On Thu, Sep 08, 2022 at 02:52:36PM +0000, Sean Christopherson wrote:
> On Thu, Sep 08, 2022, Gerd Hoffmann wrote:
> > The KVM_HINTS_PHYS_ADDRESS_SIZE_DATA_VALID bit hints to the guest
> > that the size of the physical address space as advertised by CPUID
> > leaf 0x80000008 is actually valid and can be used.
> >
> > Unfortunately this is not the case today with qemu. Default behavior is
> > to advertise 40 address bits (which I think comes from the very first x64
> > opteron processors). There are lots of intel desktop processors around
> > which support less than that (36 or 39 depending on age), and when trying
> > to use the full 40 bit address space on those things go south quickly.
> >
> > This renders the physical address size information effectively useless
> > for guests. This patch paves the way to fix that by adding a hint for
> > the guest so it knows whenever the physical address size is usable or
> > not.
> >
> > The plan for qemu is to set the bit when the physical address size is
> > valid. That is the case when qemu is started with the host-phys-bits=on
> > option set for the cpu. Eventually qemu can also flip the default for
> > that option from off to on, unfortunately that isn't easy for backward
> > compatibility reasons.
> >
> > The plan for the firmware is to check that bit and when it is set just
> > query and use the available physical address space. When the bit is not
> > set be conservative and try not exceed 36 bits (aka 64G) address space.
> > The latter is what the firmware does today unconditionally.
> >
> > Signed-off-by: Gerd Hoffmann <kraxel@xxxxxxxxxx>
> > ---
> > arch/x86/include/uapi/asm/kvm_para.h | 3 ++-
> > 1 file changed, 2 insertions(+), 1 deletion(-)
> >
> > diff --git a/arch/x86/include/uapi/asm/kvm_para.h b/arch/x86/include/uapi/asm/kvm_para.h
> > index 6e64b27b2c1e..115bb34413cf 100644
> > --- a/arch/x86/include/uapi/asm/kvm_para.h
> > +++ b/arch/x86/include/uapi/asm/kvm_para.h
> > @@ -37,7 +37,8 @@
> > #define KVM_FEATURE_HC_MAP_GPA_RANGE 16
> > #define KVM_FEATURE_MIGRATION_CONTROL 17
> >
> > -#define KVM_HINTS_REALTIME 0
> > +#define KVM_HINTS_REALTIME 0
> > +#define KVM_HINTS_PHYS_ADDRESS_SIZE_DATA_VALID 1
>
> Why does KVM need to get involved? This is purely a userspace problem.

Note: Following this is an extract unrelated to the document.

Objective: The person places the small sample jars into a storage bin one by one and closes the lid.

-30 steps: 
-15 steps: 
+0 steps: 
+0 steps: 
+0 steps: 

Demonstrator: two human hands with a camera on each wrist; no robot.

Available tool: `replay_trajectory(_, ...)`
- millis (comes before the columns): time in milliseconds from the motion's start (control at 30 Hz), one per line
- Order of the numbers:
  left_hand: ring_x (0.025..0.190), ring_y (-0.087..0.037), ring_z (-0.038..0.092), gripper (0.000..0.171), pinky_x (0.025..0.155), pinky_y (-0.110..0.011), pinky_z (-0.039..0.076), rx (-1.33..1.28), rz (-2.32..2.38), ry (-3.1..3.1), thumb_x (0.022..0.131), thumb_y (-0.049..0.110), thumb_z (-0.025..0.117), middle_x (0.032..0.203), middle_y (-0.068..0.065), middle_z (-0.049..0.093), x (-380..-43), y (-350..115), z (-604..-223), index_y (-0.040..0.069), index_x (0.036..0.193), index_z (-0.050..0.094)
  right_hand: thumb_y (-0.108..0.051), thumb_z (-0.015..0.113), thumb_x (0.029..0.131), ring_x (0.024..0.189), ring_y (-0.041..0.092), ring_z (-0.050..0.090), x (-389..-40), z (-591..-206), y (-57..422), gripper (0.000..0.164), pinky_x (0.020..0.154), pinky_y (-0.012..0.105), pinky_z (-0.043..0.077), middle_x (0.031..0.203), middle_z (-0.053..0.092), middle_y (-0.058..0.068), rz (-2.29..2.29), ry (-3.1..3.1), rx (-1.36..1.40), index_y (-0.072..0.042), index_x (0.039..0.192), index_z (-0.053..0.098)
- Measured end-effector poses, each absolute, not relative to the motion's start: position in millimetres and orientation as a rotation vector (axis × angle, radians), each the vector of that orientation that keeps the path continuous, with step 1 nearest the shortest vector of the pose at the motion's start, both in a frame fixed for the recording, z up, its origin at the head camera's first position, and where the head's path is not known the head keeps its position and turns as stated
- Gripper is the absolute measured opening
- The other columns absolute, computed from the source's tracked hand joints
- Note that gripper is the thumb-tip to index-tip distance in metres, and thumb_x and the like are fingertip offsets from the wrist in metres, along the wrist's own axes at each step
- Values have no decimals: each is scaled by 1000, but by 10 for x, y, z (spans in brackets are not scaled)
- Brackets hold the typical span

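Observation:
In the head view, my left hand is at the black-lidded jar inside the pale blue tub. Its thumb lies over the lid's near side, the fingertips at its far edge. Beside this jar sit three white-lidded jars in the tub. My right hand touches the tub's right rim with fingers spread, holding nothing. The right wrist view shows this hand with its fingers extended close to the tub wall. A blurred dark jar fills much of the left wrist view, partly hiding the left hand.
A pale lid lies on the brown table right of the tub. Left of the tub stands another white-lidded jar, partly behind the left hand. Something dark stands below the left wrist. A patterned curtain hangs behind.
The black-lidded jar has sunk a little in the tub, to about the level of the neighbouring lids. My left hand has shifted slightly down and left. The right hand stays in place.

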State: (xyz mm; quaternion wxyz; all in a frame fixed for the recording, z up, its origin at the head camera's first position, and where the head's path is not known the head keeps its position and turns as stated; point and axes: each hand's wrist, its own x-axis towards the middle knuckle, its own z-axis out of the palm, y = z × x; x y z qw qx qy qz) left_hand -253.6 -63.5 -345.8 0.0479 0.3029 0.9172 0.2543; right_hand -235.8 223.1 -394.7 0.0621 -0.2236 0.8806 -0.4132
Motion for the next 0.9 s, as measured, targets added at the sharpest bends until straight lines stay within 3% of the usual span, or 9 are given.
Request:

It doesn't. I only need reserve a hints bit, and the canonical source
for that happens to live in the kernel. That's why this patch doesn't
touch any actual code ;)

> E.g. why not use QEMU's fw_cfg to communicate this information to the
> guest?

That is indeed the other obvious way to implement this. Given this
information will be needed in code paths which already do CPUID queries
using CPUID to transport that information looked like the better option
to me.

> Defining this flag arguably breaks backwards compatibility for VMMs
> that already accurately advertise MAXPHYADDR. The absence of the flag
> would imply that MAXPHYADDR is invalid, which is not the case.

That is true no matter how we try to transport that information from the
host to the guest (even with fw_cfg because other hypervisors start
using that interface too).

In practice it is not much of a problem though. The firmware needs to
know the exact platform it runs on anyway to initialize everything
properly, so the logic can easily be restricted to qemu.

take care,
Gerd